David Espejo

Good Systems Gone Bad: The Art of Performing at Scale

Picture this: Friday afternoon, you’re browsing the website of your usual event-ticketing portal trying to find something interesting to do this weekend: maybe a sports match or a concert. You finally find something and start the process of picking a location, paying and confirming your tickets. 

Sounds simple.

The reality is that something like an event-ticketing system has to be designed to handle multiple situations. What if many people are trying to reserve the same seats at the same time?  What if a much-expected concert causes an unprecedented surge in requests to the website? Also, event organizers want to maximize profit and sell all the ticket inventory as fast as possible. How can the platform inform them what locations were the most popular in a particular venue, so they plan accordingly for future events? And after the ticket is sold the work is still not over: The system has to guarantee that every customer is able to access their ticket reliably and with no issues. 

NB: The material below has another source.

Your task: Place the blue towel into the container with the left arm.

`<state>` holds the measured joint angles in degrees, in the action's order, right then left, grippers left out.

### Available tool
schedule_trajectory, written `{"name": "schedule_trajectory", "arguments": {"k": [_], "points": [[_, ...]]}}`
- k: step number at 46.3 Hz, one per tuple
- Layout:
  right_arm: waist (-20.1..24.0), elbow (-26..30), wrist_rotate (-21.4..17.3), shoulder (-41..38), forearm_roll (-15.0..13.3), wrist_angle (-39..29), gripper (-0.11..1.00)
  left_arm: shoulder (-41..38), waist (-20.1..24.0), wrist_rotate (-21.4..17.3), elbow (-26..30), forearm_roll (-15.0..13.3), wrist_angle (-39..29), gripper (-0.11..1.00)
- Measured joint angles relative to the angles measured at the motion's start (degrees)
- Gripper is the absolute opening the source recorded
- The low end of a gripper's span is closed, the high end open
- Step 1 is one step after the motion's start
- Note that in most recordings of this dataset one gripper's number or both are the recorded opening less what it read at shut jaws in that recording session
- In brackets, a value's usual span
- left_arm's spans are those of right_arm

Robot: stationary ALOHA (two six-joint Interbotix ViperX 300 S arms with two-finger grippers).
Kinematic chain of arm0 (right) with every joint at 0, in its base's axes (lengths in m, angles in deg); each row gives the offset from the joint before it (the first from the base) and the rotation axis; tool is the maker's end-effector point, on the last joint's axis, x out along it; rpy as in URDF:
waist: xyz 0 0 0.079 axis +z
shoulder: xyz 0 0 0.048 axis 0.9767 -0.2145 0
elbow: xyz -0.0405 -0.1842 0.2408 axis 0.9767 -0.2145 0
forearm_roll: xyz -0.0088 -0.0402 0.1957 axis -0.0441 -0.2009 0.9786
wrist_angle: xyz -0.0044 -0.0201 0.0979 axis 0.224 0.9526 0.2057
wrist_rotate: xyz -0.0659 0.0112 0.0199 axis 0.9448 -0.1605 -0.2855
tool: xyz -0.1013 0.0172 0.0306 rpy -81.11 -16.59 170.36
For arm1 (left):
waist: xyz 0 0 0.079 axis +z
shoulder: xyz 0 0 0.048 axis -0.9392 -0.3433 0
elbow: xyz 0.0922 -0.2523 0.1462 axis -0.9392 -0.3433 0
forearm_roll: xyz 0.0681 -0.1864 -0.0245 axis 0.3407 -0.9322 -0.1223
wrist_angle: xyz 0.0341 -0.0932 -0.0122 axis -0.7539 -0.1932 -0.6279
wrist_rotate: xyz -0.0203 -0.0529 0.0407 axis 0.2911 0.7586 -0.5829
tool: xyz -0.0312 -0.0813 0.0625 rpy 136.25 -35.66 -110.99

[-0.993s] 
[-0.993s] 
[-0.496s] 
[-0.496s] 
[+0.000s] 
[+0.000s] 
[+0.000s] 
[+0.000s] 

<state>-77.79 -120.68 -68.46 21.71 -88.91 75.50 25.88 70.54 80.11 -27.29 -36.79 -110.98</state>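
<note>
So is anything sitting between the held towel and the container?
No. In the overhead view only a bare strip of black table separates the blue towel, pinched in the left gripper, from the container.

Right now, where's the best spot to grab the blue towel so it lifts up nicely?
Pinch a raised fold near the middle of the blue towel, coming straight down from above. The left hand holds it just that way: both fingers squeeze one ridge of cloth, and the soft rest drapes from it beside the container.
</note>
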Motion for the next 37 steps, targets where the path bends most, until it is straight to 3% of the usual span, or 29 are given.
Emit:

Who doesn’t love crowded concerts?
Photo by ActionVance on unsplash.com/photos/eXVd7gDPO9A 

During the infoQ 2022 conference, a team from SeatGeek went over the design decisions they had to make to manage these challenges. In summary, they are applying controls to throttle demand; handle concurrency; and, as a result, manage unpredictable but historically growing demand. In other words, they are making the system more scalable.

ML systems deal with similar—  and possibly bigger — scalability challenges. In these scenarios, failure to meet expectations under increased workload impedes business metrics and hinders the successful adoption of AI for production use cases.

The first step, then, should be describing how load is aggregated on ML systems.

How ML systems grow

A machine learning system can grow in different ways:

ML model count growth. It’s not uncommon to hear from organizations running thousands of DAGs or ML pipelines for multiple use cases and even multiple customers. For example, Gojek, an Indonesian company that operates more than 20 digital on-demand services in five countries, shared its story of running 1,000+ DAGs in production.

Growth in traffic volume. A surge in demand probably comes to mind most often when thinking about system growth.

Growth in complexity. This one is especially relevant to ML. Not only will a project will eventually run more workflows and more users, but each execution will generate an amount of metadata that should be captured and managed so ML engineers and data scientists can reproduce experiments consistently.

In this post, we’ll try to provide a framework to define scalability in the context of ML systems and their growth patterns, and describe how Flyte incorporates these ideas at different levels. 

What makes a system scalable?

If you think of scalability as the ability of a system to keep performing at an acceptable level under increasing load, you’re right — but only partially.

The problem with the traditional definition of scalability is that it leaves many aspects undefined:

  • What’s the cost of that “ability”?
  • What is the acceptable level of performance?
  • Is increasing load the only aspect that puts scalability to the test?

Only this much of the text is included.